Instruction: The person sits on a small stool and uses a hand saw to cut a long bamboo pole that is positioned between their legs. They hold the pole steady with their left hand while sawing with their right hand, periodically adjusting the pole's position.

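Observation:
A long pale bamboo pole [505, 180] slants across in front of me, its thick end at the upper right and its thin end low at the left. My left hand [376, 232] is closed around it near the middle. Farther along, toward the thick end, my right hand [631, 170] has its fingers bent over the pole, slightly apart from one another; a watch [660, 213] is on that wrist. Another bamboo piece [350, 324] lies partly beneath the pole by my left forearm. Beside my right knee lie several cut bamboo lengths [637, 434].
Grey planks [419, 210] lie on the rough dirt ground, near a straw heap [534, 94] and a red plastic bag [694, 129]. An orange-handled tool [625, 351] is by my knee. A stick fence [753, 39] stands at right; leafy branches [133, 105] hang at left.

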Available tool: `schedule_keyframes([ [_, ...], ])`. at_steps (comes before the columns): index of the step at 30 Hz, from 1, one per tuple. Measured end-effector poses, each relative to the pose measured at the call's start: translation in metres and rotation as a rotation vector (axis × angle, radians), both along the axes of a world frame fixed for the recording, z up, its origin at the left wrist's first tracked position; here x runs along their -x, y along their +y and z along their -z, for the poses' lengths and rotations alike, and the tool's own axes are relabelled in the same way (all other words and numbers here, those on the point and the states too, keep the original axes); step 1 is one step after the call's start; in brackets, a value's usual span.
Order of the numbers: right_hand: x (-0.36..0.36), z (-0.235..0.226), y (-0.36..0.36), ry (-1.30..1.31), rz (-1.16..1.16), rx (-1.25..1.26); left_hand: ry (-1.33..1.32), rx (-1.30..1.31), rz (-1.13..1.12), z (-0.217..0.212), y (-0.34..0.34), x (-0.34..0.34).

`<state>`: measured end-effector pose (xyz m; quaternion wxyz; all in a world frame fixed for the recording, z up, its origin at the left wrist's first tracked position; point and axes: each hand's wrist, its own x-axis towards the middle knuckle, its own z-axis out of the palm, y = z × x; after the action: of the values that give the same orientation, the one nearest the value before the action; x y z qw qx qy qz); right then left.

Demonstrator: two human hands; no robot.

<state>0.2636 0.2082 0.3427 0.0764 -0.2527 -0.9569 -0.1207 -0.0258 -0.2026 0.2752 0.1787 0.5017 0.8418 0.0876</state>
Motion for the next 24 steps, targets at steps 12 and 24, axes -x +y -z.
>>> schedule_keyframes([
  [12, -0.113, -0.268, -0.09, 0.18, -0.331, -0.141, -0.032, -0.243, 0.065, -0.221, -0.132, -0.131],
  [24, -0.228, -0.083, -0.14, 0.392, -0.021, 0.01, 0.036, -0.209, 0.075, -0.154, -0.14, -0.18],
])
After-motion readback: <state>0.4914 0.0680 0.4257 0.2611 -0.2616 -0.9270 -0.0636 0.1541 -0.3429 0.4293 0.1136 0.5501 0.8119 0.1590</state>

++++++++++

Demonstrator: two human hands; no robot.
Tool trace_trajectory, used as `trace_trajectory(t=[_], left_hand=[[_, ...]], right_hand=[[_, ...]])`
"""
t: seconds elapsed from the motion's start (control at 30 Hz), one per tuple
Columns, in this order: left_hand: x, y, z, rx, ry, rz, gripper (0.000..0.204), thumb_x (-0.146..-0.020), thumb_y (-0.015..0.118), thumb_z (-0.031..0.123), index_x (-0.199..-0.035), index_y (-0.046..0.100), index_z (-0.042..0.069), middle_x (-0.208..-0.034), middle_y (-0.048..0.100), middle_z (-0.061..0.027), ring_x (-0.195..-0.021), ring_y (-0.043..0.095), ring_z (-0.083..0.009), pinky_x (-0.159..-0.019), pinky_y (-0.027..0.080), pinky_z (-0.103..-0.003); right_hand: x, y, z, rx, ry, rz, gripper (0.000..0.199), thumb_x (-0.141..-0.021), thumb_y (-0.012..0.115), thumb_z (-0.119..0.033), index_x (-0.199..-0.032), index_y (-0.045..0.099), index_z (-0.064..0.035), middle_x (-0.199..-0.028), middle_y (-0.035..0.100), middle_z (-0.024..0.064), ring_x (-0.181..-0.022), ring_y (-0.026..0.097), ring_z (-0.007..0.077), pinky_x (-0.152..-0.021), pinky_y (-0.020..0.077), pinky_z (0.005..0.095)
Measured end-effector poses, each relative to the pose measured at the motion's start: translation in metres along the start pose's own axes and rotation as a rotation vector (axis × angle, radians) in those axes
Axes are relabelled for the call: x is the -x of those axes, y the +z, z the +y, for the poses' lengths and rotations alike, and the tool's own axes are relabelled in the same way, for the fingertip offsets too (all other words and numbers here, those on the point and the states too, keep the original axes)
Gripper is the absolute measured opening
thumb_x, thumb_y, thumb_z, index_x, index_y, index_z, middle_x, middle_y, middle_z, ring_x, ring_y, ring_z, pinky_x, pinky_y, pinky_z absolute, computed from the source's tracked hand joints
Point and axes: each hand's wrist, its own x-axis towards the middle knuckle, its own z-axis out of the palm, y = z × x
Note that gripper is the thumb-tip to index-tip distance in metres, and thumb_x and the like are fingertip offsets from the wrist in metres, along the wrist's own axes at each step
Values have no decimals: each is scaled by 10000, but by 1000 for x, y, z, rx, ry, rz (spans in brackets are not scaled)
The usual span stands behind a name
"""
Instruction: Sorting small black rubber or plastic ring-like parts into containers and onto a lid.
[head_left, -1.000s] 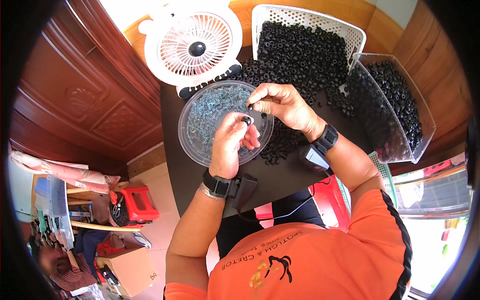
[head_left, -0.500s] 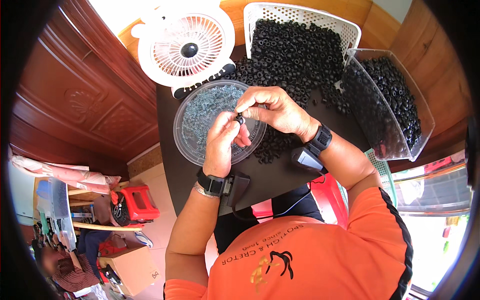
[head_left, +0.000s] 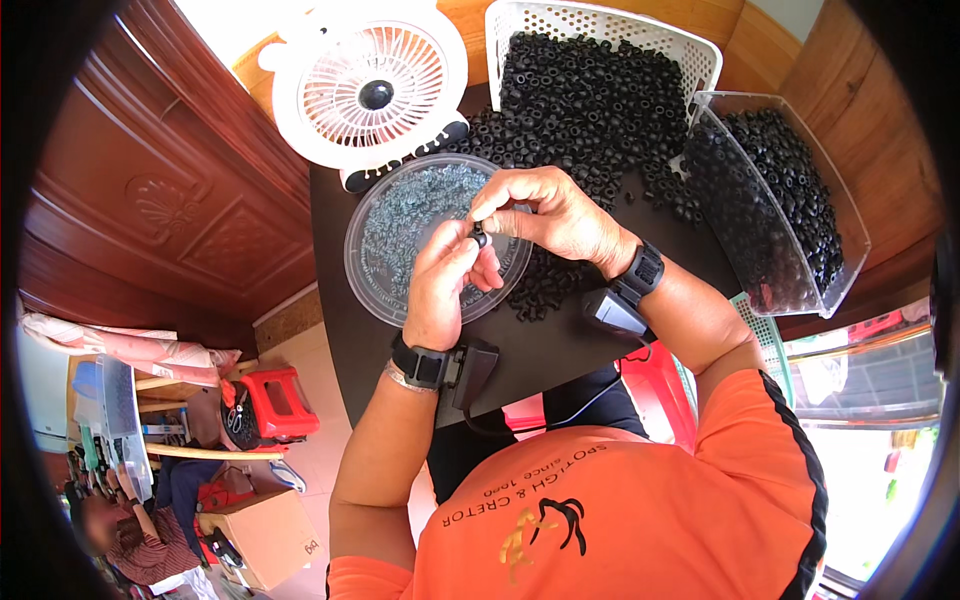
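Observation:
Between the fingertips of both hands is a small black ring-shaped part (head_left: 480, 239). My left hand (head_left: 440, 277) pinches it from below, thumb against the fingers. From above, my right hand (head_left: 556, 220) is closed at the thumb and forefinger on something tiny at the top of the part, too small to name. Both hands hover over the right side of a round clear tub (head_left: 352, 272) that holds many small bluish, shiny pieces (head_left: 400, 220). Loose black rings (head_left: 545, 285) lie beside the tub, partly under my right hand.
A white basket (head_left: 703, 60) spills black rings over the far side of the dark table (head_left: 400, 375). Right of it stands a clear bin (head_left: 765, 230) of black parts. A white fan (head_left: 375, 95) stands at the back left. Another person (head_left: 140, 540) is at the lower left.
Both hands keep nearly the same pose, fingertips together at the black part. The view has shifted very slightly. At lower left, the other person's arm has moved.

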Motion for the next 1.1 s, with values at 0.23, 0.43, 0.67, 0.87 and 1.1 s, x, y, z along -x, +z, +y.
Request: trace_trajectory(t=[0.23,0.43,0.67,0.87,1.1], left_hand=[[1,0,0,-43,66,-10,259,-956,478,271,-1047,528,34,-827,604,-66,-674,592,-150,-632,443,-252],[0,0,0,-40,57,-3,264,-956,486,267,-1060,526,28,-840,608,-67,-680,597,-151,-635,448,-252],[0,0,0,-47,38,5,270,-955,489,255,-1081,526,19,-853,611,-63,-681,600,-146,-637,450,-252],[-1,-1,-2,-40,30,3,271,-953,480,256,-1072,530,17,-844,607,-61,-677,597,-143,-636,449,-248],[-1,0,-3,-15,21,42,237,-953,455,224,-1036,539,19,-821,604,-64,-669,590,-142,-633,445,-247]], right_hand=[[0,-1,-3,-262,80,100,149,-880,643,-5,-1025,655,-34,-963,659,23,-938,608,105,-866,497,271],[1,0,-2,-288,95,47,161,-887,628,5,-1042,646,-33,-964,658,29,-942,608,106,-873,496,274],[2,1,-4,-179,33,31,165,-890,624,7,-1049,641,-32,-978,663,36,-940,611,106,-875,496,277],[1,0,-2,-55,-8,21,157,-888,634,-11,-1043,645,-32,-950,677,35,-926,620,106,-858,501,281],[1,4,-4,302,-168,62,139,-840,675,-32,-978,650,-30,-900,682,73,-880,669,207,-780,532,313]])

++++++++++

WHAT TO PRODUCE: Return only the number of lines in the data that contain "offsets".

RESPONSE TO THE TASK: 2